> _Work required_
In the entries below, find the line with "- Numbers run" and the line with "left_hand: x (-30". Return those two lines and all lines between them, exactly.

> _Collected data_
=== Section Start ===

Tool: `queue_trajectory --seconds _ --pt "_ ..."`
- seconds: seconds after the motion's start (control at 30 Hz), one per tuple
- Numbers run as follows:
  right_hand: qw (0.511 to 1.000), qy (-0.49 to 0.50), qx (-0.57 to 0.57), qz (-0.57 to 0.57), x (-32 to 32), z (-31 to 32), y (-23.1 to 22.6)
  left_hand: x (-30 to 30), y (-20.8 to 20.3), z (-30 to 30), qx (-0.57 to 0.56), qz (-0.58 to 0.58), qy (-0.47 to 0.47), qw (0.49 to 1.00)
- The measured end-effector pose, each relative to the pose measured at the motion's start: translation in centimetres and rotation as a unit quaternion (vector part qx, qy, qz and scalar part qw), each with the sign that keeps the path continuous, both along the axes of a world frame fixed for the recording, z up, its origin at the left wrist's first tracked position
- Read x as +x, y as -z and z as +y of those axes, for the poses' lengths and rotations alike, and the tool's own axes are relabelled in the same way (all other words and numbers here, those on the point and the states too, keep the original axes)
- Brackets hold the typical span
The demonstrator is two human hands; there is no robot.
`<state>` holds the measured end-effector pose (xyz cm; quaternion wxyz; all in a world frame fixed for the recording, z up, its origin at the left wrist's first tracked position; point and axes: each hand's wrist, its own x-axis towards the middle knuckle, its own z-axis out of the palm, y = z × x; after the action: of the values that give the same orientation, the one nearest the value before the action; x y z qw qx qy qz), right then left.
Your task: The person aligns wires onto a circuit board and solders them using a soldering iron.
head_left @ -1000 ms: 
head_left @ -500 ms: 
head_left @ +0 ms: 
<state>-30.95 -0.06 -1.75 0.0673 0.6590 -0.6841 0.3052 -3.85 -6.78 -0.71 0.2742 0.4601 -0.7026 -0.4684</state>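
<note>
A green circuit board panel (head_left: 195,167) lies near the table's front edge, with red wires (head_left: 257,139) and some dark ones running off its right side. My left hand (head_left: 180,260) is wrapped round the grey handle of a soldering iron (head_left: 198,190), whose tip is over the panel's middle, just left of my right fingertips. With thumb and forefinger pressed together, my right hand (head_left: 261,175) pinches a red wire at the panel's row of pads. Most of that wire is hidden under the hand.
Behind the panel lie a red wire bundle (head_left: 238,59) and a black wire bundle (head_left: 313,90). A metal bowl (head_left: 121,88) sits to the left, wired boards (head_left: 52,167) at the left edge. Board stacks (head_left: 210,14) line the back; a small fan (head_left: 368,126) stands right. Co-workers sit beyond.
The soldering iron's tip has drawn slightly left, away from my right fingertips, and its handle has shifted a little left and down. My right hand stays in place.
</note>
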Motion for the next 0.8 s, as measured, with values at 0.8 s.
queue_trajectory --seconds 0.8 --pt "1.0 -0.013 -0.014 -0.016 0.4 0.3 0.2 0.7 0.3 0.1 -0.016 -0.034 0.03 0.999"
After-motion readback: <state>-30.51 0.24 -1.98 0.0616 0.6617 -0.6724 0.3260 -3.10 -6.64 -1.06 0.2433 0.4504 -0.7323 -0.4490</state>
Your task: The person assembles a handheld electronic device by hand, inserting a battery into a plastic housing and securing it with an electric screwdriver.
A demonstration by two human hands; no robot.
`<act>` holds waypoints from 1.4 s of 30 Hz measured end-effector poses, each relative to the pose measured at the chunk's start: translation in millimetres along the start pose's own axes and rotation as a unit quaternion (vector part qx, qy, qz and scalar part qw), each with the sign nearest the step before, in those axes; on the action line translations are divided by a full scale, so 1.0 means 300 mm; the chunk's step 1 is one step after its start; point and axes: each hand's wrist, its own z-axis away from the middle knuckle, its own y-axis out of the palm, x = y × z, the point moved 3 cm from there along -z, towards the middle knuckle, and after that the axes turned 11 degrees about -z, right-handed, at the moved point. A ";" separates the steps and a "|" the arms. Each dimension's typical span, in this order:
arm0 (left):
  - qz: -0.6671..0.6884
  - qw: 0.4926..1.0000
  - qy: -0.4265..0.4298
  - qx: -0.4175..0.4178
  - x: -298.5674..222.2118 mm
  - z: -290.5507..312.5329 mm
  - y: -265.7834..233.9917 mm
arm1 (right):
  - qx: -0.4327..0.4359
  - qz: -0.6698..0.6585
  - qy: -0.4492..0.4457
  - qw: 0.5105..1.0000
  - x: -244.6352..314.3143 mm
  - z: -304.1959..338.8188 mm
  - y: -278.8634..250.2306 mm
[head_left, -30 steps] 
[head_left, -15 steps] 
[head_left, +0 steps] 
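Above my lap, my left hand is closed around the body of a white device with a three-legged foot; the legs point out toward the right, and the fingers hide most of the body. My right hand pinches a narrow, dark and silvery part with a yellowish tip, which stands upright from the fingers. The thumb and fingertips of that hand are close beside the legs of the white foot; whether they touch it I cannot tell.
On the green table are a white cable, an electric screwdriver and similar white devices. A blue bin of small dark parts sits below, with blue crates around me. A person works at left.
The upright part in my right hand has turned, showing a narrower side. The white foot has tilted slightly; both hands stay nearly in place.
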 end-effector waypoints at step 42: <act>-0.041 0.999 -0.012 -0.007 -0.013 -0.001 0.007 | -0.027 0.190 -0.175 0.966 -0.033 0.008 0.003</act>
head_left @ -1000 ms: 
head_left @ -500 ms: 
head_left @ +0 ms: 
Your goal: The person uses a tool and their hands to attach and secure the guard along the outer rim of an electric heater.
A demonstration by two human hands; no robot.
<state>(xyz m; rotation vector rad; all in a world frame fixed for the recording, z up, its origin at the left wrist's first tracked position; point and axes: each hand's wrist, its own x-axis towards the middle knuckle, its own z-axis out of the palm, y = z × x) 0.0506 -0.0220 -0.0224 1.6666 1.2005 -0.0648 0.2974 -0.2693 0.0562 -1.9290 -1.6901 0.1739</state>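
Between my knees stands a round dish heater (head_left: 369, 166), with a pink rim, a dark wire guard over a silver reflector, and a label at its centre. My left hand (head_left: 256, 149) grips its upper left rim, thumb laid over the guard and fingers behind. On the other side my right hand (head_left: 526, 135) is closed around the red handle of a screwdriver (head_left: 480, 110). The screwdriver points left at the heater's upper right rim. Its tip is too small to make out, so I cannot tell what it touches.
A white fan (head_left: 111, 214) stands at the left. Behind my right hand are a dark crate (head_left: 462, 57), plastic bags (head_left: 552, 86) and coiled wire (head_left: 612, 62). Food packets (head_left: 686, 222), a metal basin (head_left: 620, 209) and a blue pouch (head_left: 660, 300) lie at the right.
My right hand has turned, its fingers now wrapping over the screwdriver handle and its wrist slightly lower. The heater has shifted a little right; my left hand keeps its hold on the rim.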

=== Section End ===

> _Response to the exercise_
- Numbers run as follows:
  right_hand: qw (0.511 to 1.000), qy (-0.49 to 0.50), qx (-0.57 to 0.57), qz (-0.57 to 0.57), x (-32 to 32), z (-31 to 32), y (-23.1 to 22.6)
  left_hand: x (-30 to 30), y (-20.8 to 20.3), z (-30 to 30), qx (-0.57 to 0.56), qz (-0.58 to 0.58), qy (-0.47 to 0.47), qw (0.49 to 1.00)

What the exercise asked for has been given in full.